The Kennet and Avon Canal in Bath was built between 1796 and 1810. Before the age of steam with the railways, canals were the main super highways of Britain. This Canal enabled goods to be easily transported between London and Bristol.
Many of the pictures in this blog post are dated 1927. There are a few painted and listed as 1926. Dating works by John Nash can be tricky, he often spent the summers making watercolour sketches with colour notes in his sketchbook so the works could be painted in oil over the winter. There is another complication when artists date work and that is usually because they are only dated when exhibited – sometimes the date when sold becomes the date of the picture. Nash just signed his paintings and so dates are guesswork.
Many of these were sold at an exhibition at Goupil Gallery in March 1928 with Gilbert Spencer and Neville Lewis.

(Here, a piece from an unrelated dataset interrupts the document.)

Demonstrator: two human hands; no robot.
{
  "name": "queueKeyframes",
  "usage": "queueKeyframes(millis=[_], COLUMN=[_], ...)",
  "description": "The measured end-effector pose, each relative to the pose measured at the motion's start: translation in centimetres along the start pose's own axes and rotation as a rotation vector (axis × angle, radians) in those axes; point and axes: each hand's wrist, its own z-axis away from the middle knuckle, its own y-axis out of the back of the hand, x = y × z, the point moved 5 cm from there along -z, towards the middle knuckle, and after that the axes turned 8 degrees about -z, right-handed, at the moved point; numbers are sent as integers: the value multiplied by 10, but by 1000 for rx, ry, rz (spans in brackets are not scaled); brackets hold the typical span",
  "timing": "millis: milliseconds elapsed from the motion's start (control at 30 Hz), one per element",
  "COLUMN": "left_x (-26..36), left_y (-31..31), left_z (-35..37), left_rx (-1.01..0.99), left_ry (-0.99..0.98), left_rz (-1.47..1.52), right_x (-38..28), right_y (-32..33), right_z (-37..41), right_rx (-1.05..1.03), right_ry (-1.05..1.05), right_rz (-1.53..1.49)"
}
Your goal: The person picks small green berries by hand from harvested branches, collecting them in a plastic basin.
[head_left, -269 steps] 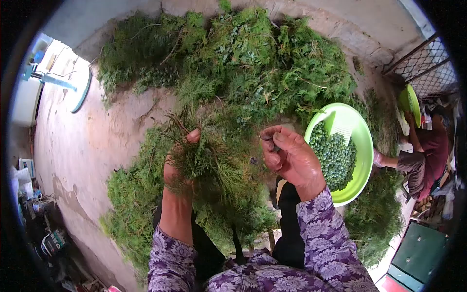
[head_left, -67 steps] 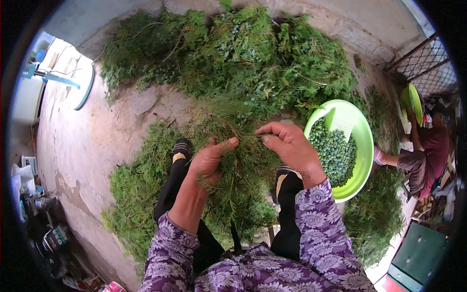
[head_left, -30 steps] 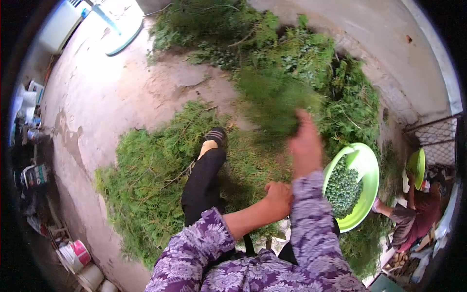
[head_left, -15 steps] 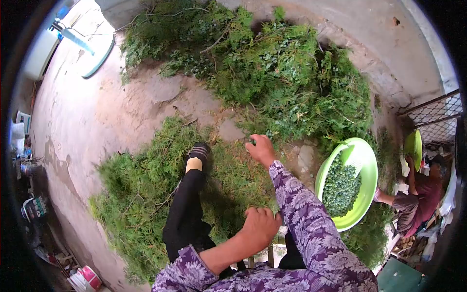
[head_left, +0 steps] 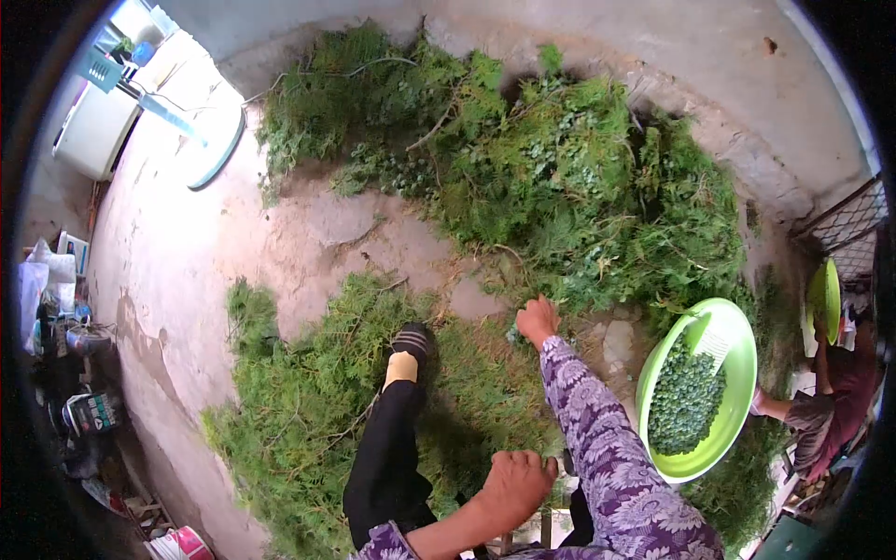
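My right hand [head_left: 537, 322] reaches to the near edge of a heap of cut evergreen branches [head_left: 588, 187] with scale-like leaves and small bluish-green cones. Its fingers are bent, and whatever is between them is hidden; a bit of greenery shows beside the thumb. My left hand [head_left: 518, 487] is curled with its back up, low in front of my body, and its palm is out of sight. To the right of my right arm stands a lime-green basin [head_left: 744, 401], partly filled with small green cones [head_left: 686, 401].
More branches [head_left: 299, 411] lie around my outstretched foot [head_left: 411, 343]. A person [head_left: 831, 420] sits at the far right by another green basin [head_left: 826, 299]. A fan-like stand with a round base [head_left: 219, 154] is at upper left. Household goods [head_left: 89, 411] line the left side.
The view has shifted, so the scene sits lower and further right. My right hand has moved to the edge of the branch heap. My left hand keeps its curled shape.
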Motion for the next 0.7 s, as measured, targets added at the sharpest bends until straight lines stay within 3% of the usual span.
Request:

Nash had been advised to work at Bath and Bristol by
Edward Wadsworth when they were working together in 1920. Nash went in the summer of 1924 and again in 1925.
John Nash – Canal Bridge, Sydney Gardens, Bath, 1927
John Nash – Lock Gates at Bath, 1926
Above is the view today, of the picture below.

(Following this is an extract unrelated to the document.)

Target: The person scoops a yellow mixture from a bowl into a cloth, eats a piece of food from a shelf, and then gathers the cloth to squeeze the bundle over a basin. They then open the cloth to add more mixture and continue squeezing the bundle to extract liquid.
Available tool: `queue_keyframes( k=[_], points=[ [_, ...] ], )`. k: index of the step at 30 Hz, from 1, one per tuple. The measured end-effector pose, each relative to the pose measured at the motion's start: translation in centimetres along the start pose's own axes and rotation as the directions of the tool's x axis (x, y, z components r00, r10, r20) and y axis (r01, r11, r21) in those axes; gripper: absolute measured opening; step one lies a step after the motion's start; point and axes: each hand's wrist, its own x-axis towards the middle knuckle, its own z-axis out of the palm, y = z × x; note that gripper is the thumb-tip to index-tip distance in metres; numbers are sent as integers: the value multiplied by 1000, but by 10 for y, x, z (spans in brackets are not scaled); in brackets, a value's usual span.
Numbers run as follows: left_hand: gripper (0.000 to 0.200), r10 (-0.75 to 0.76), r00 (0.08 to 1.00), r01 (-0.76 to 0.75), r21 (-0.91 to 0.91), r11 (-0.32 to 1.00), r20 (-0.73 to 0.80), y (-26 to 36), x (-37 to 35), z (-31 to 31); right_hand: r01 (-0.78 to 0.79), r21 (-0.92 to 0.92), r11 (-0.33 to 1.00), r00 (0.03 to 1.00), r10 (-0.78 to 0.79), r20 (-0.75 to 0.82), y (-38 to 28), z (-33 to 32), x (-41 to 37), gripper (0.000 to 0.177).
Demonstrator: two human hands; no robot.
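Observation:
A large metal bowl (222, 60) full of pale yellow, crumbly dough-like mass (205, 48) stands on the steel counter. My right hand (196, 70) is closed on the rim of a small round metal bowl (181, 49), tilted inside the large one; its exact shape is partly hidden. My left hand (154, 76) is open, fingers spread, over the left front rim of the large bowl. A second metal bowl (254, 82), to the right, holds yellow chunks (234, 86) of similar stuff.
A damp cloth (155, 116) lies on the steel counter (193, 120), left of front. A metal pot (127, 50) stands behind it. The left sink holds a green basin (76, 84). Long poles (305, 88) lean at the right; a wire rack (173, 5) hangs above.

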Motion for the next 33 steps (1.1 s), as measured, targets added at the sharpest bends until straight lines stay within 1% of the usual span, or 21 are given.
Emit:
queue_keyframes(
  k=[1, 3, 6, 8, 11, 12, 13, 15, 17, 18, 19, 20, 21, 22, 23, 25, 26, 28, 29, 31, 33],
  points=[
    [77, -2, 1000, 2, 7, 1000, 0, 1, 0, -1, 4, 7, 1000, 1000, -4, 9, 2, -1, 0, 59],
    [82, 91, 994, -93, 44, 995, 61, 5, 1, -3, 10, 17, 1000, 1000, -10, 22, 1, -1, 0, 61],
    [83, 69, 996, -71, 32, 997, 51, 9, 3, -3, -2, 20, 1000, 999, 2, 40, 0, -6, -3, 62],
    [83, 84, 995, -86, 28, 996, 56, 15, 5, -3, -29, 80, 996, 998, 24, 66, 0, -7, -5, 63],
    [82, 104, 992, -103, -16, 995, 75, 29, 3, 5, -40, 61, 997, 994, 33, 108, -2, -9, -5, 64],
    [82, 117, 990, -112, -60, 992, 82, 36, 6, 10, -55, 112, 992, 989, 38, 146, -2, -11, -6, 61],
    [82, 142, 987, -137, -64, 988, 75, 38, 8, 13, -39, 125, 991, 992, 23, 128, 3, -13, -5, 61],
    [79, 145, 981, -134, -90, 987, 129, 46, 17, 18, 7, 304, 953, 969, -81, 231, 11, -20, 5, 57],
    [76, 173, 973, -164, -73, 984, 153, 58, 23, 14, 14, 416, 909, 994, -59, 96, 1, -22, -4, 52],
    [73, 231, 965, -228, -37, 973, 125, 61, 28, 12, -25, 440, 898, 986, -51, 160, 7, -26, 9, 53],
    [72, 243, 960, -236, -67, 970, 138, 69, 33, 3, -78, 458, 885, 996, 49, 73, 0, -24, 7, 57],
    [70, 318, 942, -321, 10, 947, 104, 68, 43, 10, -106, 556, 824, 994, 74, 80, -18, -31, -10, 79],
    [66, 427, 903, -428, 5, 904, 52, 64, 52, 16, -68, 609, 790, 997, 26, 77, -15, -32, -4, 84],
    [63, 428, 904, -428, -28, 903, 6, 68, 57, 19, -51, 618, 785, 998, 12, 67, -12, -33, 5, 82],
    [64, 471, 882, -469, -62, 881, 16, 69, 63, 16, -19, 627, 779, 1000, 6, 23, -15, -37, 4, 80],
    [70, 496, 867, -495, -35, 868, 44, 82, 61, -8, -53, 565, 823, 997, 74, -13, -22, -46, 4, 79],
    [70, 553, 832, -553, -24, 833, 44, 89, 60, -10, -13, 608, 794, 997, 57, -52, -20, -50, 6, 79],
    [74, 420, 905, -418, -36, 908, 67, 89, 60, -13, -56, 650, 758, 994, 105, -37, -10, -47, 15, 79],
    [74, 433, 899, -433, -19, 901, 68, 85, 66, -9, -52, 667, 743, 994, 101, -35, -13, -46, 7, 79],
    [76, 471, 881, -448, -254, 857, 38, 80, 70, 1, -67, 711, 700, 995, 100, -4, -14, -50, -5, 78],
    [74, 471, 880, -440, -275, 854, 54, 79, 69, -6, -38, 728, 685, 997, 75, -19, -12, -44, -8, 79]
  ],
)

Roderick Jones suggested the picture below has a Cezzane feeling to it in the angles and lay out of the buildings but they miss Cezanne’s gradient shading and the colours are very flat. I think what I like about the picture below most is the canals were used and you can see the desire lines in the grass where people walked from lock to lock.
John Nash – The Old Canal, Bath, 1927
Another photograph above is of the view below. The watercolour below has the oil painting under that too.
John Nash – Canal lock before a town, 1926
John Nash – Lock Gates, Bath, 1926
The bridge pictured below is the Grosvenor Suspension Bridge. It was demolished in 1929 and since then the area has been built over.
John Nash – Suspension Bridge, Bath, 1927
John Nash – Pulteney Bridge, Bath, 1926
John Nash – Avoncliffe from the Aqueduct, 1926
Above is a wash painting by Nash. It has been gridded to Nash could work it into the oil painting below.